Alpha Oumar Konaré, président de la commission de l'Union africaine, Mamadou Tandja, président de la CEDEAO, et le secrétaire général de l'ONU, Kofi Annan, ont immédiatement et fermement condamné la violation des règles constitutionnelles. Ce tour de passe-passe institutionnel est inacceptable. La République héréditaire n'est plus la République, et la solidarité démocratique africaine nous interpelle.
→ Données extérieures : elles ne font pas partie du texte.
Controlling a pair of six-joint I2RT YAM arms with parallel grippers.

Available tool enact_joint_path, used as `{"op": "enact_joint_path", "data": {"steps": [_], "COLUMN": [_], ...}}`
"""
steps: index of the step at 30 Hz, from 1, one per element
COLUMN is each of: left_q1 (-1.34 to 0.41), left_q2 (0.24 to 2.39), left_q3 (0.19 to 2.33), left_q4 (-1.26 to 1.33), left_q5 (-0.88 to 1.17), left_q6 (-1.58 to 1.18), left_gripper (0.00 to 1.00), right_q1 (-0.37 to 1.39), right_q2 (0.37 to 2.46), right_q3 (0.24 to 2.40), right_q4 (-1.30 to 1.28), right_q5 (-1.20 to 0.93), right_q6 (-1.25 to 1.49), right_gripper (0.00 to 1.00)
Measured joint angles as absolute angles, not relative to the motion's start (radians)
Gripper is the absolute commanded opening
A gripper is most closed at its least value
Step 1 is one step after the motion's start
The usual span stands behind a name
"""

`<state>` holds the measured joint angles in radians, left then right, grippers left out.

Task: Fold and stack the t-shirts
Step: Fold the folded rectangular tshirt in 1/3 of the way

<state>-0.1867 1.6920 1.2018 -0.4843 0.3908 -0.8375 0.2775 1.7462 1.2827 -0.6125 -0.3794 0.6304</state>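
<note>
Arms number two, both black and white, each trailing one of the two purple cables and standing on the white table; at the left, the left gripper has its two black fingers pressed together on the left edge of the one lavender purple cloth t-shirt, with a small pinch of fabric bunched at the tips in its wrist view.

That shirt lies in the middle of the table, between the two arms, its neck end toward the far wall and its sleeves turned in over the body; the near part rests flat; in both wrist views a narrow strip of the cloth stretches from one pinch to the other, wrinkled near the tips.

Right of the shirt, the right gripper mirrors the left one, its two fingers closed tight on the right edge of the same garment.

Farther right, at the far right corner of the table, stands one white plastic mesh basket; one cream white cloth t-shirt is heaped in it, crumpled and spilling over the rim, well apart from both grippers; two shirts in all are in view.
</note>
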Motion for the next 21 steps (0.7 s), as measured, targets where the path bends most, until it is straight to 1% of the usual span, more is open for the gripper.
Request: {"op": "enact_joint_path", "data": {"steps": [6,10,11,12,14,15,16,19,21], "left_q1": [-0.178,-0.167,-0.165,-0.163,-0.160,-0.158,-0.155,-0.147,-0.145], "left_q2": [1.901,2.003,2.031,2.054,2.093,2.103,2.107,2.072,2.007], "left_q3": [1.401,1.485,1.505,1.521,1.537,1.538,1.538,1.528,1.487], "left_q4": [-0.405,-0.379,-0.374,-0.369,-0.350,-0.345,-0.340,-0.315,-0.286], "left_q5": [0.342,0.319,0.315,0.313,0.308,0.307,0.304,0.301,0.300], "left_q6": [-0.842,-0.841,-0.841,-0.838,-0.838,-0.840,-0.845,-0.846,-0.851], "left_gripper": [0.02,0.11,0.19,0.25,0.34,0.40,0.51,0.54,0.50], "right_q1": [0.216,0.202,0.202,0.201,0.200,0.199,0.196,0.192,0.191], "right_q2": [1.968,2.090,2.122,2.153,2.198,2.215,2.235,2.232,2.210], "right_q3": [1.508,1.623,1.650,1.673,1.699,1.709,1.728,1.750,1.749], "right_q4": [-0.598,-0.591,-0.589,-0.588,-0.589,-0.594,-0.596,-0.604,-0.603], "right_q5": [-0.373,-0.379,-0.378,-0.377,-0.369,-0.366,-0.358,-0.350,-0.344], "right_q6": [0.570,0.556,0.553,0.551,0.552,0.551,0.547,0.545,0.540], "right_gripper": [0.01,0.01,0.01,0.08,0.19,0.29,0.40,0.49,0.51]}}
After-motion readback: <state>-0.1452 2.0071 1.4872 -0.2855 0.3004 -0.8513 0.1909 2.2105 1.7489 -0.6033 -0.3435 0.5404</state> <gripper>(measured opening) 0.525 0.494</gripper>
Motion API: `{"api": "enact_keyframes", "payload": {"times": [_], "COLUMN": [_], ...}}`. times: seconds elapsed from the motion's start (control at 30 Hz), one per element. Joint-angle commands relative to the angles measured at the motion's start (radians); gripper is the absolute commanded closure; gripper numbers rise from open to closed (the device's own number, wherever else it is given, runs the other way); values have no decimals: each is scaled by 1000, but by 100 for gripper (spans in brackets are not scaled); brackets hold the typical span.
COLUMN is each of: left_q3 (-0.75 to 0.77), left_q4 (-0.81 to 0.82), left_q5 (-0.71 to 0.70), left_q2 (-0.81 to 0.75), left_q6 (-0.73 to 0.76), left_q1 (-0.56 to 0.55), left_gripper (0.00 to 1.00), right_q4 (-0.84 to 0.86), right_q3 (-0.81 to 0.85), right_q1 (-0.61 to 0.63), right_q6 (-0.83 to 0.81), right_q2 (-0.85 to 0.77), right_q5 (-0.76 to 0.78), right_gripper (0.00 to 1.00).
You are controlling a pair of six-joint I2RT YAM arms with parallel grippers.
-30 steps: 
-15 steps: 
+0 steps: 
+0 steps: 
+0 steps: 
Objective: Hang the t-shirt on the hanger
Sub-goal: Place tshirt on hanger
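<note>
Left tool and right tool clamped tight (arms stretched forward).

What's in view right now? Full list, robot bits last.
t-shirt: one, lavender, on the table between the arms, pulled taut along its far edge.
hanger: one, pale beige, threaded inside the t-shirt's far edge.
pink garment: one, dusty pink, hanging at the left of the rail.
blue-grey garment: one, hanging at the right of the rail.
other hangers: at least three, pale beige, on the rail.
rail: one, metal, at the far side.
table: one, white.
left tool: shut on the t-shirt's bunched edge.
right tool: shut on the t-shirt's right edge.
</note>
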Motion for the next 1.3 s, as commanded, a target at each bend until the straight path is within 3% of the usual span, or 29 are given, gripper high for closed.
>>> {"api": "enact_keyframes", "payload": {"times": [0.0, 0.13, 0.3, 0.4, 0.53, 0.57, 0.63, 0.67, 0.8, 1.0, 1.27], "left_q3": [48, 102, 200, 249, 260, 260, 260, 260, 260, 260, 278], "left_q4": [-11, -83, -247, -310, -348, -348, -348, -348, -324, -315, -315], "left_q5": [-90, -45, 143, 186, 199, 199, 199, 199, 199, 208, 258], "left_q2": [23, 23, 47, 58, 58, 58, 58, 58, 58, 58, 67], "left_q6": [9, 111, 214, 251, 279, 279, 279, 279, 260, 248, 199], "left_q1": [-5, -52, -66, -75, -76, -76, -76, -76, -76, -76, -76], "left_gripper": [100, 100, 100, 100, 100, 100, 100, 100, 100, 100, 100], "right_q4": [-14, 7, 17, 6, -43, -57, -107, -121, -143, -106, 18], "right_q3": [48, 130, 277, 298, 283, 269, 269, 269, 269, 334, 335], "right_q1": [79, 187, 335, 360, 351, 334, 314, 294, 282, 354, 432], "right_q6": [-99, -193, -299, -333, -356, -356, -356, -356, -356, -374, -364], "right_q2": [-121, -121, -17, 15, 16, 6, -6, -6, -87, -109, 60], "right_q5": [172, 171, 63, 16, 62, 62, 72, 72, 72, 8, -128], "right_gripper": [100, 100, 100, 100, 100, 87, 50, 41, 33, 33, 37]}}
Témoin de violations des lois électorales lors des élections présidentielles de 1993, auxquelles j'assistais en tant qu'observateur, j'avais publiquement dénoncé cet état de fait avant de suspendre ma participation à la mission de l'Assemblée. Il y a deux ans, le Parti socialiste a vivement regretté les félicitations adressées par le Président de la République, Jacques Chirac, après la réélection dans des conditions tout aussi contestables du président Eyadéma. La mort de Eyadéma et le tollé international que suscite l'organisation de sa succession risquent fort de marquer dans la sous-région un nouveau recul de l'influence politique de Paris, influence déjà contestée en Côte-d'Ivoire (Exclamations sur les bancs du groupe de l'Union pour un mouvement populaire.)
M. Jean-Claude Lenoir et M. Jean Leonetti. Papamadit !
M. le président. Veuillez poser votre question, monsieur Janquin.
M. Serge Janquin. J'espère qu'au lendemain de cette farce institutionnelle à Lomé, le Gouvernement ne se contentera pas de suggérer comment le coup d'État pourrait être légitimé...
M. le président. Il faut conclure, monsieur Janquin !
M. Serge Janquin. ...et qu'il manifestera à l'égard du pouvoir en place au Togo fermeté démocratique et sanctions appropriées (Applaudissements sur plusieurs bancs du groupe socialiste.)
M. le président. La parole est à M. le ministre délégué à la coopération, au développement et à la francophonie.
M. Xavier Darcos, ministre délégué à la coopération, au développement et à la francophonie. Le président Gnassingbé Eyadéma est décédé le 5 février dernier. Avec lui disparaît l'un des plus anciens responsables africains qui, parmi ses pairs, jouait un rôle important dans un grand nombre de médiations. Comme vous le savez, la constitution togolaise prévoyait que l'intérim de la présidence devait être assuré par le président de l'Assemblée nationale. Sous la pression militaire, la constitution a été révisée afin d'installer Faure Eyadéma, le fils du président, dans les fonctions de président de la République, jusqu'en 2008.
Contrairement à ce que vous affirmez, la France s'est montrée particulièrement vigilante. Elle a aussitôt pris contact avec les institutions internationales concernées, avec les États voisins du Togo, ainsi qu'avec la CEDEAO et son président. Par ailleurs, j'ai rencontré il y a deux jours le président Tandja à Niamey, avec qui j'ai évoqué cette question.
Faure Eyadéma a déclaré ce matin qu'il souhaitait organiser très rapidement des élections libres et démocratiques, qu'il voulait rouvrir les frontières du pays, et que le président de l'Assemblée nationale, qui se trouve aujourd'hui hors du Togo, y serait le bienvenu. Nous allons vérifier si ces choses sont justes. En ce moment même se tient à Niamey une réunion de la CEDEAO à laquelle nous sommes également très attentifs, qui doit vérifier si les promesses sont tenues. Si ce n'est pas le cas, la France jouera une fois de plus son rôle plein et entier dans le cadre des institutions internationales, en particulier dans le cadre de l'Union européenne, qui avait décidé de reprendre des négociations de partenariat avec le Togo à partir du mois d'avril prochain. Quoi qu'il en soit, la France encourage le respect de la légalité républicaine, au Togo comme ailleurs (Applaudissements sur plusieurs bancs du groupe de l'Union pour un mouvement populaire.)